- **YOUR GOAL**: Transcribe the data in full; each line must match exactly.

- **EXERCISE DATA**:
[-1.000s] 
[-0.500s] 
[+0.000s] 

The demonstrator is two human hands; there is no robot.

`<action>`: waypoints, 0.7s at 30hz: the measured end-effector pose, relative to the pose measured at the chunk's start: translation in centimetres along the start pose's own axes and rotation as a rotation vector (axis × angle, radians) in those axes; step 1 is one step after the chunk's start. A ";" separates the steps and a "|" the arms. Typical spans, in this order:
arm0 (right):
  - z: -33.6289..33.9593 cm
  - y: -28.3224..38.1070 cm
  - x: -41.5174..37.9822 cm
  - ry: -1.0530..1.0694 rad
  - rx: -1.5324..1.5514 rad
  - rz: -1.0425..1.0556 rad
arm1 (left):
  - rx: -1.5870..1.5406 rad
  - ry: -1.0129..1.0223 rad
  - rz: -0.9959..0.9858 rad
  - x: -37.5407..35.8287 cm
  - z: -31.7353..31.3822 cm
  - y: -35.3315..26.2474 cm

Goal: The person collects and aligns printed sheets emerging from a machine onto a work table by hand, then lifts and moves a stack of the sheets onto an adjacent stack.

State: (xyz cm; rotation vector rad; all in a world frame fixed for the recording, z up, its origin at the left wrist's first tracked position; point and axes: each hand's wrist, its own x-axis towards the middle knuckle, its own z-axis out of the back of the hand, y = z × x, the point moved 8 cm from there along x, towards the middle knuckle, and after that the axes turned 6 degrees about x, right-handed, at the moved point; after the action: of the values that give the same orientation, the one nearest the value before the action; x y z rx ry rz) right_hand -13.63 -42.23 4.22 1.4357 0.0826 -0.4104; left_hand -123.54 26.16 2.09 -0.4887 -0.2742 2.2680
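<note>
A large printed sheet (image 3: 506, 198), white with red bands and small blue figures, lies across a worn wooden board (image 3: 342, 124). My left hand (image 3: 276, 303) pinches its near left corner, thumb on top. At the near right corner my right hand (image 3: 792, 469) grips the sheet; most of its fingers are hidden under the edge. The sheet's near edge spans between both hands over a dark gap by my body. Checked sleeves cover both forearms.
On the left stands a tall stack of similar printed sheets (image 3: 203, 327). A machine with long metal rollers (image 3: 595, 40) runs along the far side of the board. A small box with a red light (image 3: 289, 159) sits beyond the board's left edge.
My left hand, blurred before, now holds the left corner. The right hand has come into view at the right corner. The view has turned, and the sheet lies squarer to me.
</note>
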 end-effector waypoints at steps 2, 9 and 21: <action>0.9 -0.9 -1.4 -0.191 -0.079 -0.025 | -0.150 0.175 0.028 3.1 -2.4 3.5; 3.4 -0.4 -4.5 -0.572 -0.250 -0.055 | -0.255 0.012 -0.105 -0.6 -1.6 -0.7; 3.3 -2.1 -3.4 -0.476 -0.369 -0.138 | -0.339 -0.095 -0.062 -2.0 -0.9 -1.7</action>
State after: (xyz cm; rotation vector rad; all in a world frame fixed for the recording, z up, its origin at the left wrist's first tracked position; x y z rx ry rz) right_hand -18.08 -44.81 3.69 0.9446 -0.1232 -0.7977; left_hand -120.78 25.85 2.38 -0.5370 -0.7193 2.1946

- **FINAL ANSWER**:
[-1.000s] 
[-0.500s] 
[+0.000s] 

The demonstrator is two human hands; there is no robot.

`<action>`: waypoints, 0.7s at 30hz: the measured end-effector pose, relative to the pose measured at the chunk's start: translation in centimetres along the start pose's own axes and rotation as a rotation vector (axis × angle, radians) in those axes; step 1 is one step after the chunk's start. A ";" separates the steps and a "|" the arms. Typical spans, in this order:
arm0 (right):
  - z: -33.6289..33.9593 cm
  - y: -28.3224..38.1070 cm
  - x: -41.5174..37.9822 cm
  - ry: -1.0530..1.0694 rad
  - rx: -1.5324..1.5514 rad
  - rz: -1.0425..1.0556 rad
arm1 (left):
  - rx: -1.5870..1.5406 rad
  - ry: -1.0129..1.0223 rad
  - rz: -0.9959..0.9858 rad
  - x: -37.5407..35.8287 cm
  - z: -31.7353..31.3822 cm
  - y: -35.3315..26.2474 cm

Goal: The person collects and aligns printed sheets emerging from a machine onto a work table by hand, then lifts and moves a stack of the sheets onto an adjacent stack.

State: (xyz cm; rotation vector rad; all in a world frame fixed for the recording, z up, its origin at the left wrist's first tracked position; point and axes: each hand's wrist, its own x-axis towards the middle knuckle, its own z-axis out of the back of the hand, y = z × x, the point moved 8 cm from there along x, towards the middle knuckle, and after that the axes turned 6 degrees about x, right-handed, at the moved point; after the action: of the values that give the same orientation, the one nearest the value before the action; x y z rx ry rz) right_hand -13.63 -42.23 4.22 1.4357 0.0826 -0.4104; left_hand -123.54 26.16 2.09 -0.4887 -0.2742 2.2680
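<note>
A large printed sheet (image 3: 506, 198), white with red bands and small blue figures, lies across a worn wooden board (image 3: 342, 124). My left hand (image 3: 276, 303) pinches its near left corner, thumb on top. At the near right corner my right hand (image 3: 792, 469) grips the sheet; most of its fingers are hidden under the edge. The sheet's near edge spans between both hands over a dark gap by my body. Checked sleeves cover both forearms.
On the left stands a tall stack of similar printed sheets (image 3: 203, 327). A machine with long metal rollers (image 3: 595, 40) runs along the far side of the board. A small box with a red light (image 3: 289, 159) sits beyond the board's left edge.
My left hand, blurred before, now holds the left corner. The right hand has come into view at the right corner. The view has turned, and the sheet lies squarer to me.
</note>
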 end-effector waypoints at steps 2, 9 and 21: <action>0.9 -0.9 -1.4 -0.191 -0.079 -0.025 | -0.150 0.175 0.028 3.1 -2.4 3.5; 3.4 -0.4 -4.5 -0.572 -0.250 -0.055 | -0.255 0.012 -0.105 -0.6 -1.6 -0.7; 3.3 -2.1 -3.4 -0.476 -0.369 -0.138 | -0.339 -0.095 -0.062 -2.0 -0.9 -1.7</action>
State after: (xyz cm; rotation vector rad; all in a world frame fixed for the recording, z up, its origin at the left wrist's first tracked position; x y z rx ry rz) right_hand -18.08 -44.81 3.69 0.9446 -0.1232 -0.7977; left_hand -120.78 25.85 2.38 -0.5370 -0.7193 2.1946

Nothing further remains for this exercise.